» Work order: Here are the records. Write out exactly the lines between the one holding "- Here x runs" and the one holding "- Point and", inclusive.

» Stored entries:
== Segment start ==
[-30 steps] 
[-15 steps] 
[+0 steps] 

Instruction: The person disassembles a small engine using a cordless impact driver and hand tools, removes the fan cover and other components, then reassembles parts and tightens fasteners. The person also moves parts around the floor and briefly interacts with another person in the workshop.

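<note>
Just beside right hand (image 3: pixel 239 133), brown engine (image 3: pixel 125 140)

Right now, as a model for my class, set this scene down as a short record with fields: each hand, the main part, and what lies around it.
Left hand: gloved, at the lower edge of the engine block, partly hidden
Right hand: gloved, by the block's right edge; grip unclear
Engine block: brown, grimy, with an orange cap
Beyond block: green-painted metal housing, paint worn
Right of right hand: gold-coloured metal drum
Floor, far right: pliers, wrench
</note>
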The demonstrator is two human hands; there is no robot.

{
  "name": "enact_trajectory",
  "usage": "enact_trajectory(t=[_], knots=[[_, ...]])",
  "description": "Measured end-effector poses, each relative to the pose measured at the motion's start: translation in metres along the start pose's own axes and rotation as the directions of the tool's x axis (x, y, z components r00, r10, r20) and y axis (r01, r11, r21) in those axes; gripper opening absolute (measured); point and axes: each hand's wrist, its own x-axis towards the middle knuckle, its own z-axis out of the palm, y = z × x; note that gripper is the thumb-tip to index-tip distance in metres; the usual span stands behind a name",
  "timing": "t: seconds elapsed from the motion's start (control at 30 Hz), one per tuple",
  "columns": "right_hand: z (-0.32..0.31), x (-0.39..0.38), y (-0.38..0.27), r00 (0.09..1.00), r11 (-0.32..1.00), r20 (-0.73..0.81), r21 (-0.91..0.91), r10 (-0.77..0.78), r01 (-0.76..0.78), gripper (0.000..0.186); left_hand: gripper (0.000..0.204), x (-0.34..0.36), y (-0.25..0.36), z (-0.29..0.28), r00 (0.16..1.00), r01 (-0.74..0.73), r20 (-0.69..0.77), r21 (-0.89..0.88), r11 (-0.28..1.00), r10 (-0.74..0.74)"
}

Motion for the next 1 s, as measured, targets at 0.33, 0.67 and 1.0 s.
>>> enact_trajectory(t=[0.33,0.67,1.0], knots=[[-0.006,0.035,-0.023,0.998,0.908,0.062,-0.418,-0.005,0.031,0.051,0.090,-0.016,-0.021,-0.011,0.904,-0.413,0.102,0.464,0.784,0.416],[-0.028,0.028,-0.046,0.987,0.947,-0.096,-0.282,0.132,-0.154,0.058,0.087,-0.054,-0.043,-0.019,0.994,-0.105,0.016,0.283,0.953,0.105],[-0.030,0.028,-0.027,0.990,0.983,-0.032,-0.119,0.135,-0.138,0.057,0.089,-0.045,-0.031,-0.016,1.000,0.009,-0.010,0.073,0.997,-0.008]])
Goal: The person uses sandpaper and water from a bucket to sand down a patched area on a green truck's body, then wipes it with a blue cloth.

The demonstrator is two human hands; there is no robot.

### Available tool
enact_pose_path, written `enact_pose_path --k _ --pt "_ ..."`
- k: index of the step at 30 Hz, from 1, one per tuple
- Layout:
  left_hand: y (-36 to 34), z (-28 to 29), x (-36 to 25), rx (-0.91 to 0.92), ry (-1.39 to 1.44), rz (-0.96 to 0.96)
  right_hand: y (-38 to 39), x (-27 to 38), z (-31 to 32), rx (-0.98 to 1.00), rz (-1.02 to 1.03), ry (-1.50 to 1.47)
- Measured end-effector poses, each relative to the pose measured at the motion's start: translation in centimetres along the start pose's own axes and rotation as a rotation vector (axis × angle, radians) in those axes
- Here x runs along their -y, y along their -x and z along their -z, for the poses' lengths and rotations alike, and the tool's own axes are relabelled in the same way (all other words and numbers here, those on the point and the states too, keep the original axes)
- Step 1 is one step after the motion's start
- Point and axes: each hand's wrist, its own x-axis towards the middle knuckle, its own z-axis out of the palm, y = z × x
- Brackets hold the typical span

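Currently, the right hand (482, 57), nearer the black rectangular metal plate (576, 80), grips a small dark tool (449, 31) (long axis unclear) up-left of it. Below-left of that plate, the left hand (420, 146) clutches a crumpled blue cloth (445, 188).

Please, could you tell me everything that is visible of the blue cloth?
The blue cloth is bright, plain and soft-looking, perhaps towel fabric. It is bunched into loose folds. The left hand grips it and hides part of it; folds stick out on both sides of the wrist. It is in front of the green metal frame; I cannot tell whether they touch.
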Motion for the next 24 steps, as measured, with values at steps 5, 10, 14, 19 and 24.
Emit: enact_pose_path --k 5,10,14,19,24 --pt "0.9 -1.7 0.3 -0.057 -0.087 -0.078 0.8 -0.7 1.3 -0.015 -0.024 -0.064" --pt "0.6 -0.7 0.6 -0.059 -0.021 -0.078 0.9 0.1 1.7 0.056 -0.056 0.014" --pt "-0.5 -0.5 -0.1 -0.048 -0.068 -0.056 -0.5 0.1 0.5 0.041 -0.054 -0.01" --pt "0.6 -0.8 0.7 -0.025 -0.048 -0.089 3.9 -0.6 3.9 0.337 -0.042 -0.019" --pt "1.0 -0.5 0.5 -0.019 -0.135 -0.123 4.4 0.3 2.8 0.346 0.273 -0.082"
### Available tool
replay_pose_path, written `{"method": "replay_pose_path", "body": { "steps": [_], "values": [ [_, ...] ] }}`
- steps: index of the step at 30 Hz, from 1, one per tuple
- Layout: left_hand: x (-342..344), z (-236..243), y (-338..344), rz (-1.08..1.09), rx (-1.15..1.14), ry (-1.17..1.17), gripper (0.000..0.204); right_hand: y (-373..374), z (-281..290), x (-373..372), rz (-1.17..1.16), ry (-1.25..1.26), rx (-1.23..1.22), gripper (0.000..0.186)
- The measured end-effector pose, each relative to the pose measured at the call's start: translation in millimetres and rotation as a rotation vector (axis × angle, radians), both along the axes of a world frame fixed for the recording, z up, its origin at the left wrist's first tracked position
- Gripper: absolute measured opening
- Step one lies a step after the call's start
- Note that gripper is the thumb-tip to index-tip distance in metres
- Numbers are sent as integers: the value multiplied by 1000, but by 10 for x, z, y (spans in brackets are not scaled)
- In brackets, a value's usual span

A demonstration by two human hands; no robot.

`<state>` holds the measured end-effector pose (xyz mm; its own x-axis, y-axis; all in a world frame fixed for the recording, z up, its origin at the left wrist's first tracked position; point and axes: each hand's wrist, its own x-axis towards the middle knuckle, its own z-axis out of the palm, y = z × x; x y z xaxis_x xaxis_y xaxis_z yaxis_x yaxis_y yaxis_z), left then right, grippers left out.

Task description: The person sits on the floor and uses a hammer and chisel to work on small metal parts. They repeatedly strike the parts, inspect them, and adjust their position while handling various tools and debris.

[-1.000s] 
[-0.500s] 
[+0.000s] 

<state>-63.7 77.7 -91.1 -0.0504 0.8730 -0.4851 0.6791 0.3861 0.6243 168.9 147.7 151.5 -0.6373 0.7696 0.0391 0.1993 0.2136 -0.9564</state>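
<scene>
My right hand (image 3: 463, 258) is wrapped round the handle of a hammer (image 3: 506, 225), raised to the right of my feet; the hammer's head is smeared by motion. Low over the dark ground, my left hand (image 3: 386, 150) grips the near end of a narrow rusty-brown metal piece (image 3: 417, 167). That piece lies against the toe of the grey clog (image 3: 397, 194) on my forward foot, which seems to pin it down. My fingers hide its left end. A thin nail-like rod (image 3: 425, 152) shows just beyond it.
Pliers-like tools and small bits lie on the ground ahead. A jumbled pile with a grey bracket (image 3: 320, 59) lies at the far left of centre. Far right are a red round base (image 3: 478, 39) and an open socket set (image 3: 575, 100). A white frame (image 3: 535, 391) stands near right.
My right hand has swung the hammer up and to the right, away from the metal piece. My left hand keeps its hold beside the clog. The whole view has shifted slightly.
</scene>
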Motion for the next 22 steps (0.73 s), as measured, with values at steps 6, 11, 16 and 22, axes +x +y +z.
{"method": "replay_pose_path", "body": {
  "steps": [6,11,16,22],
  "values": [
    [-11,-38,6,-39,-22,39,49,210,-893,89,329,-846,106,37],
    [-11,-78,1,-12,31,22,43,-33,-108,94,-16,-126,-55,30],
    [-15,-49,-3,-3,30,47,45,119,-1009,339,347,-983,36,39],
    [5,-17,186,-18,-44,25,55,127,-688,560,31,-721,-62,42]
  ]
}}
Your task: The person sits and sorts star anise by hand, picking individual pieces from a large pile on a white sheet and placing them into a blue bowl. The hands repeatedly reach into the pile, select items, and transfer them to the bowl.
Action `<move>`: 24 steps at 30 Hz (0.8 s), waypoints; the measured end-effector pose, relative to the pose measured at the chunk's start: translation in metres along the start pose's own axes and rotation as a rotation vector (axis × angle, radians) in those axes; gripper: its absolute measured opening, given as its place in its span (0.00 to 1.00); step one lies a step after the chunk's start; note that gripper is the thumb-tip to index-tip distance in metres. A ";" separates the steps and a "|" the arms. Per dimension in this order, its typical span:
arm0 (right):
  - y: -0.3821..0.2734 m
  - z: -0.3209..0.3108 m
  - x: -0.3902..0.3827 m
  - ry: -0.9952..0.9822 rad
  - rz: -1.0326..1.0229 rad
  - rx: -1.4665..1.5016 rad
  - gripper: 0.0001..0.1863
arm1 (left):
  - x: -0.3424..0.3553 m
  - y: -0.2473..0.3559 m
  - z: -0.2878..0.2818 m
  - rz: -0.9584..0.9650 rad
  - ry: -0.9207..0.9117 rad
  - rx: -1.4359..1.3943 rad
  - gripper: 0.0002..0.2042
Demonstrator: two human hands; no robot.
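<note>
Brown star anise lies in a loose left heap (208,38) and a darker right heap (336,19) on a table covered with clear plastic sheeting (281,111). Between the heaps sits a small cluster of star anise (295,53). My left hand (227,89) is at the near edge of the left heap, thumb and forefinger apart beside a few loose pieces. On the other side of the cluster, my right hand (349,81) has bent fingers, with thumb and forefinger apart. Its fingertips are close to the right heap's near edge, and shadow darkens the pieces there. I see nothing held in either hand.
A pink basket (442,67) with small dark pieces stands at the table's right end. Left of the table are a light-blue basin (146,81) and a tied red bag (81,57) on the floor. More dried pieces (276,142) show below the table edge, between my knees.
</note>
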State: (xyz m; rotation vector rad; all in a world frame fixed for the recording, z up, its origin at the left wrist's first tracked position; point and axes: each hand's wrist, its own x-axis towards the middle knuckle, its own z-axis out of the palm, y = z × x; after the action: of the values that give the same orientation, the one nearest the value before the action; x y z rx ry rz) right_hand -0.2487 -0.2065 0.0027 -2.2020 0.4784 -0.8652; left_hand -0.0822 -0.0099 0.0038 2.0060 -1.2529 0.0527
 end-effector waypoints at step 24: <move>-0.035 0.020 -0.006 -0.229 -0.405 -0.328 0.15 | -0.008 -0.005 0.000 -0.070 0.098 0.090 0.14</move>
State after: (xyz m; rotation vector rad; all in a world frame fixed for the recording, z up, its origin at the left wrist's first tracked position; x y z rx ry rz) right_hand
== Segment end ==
» Exercise answer:
- Here x runs along their -y, y along their -x and z along their -z, for the poses' lengths and rotations alike, and the tool's own axes are relabelled in the same way (all other words and numbers here, those on the point and the states too, keep the original axes)
- Step 1 is one step after the motion's start
- Point and axes: each hand's wrist, its own x-axis towards the middle knuckle, its own z-axis out of the palm, y = z × x

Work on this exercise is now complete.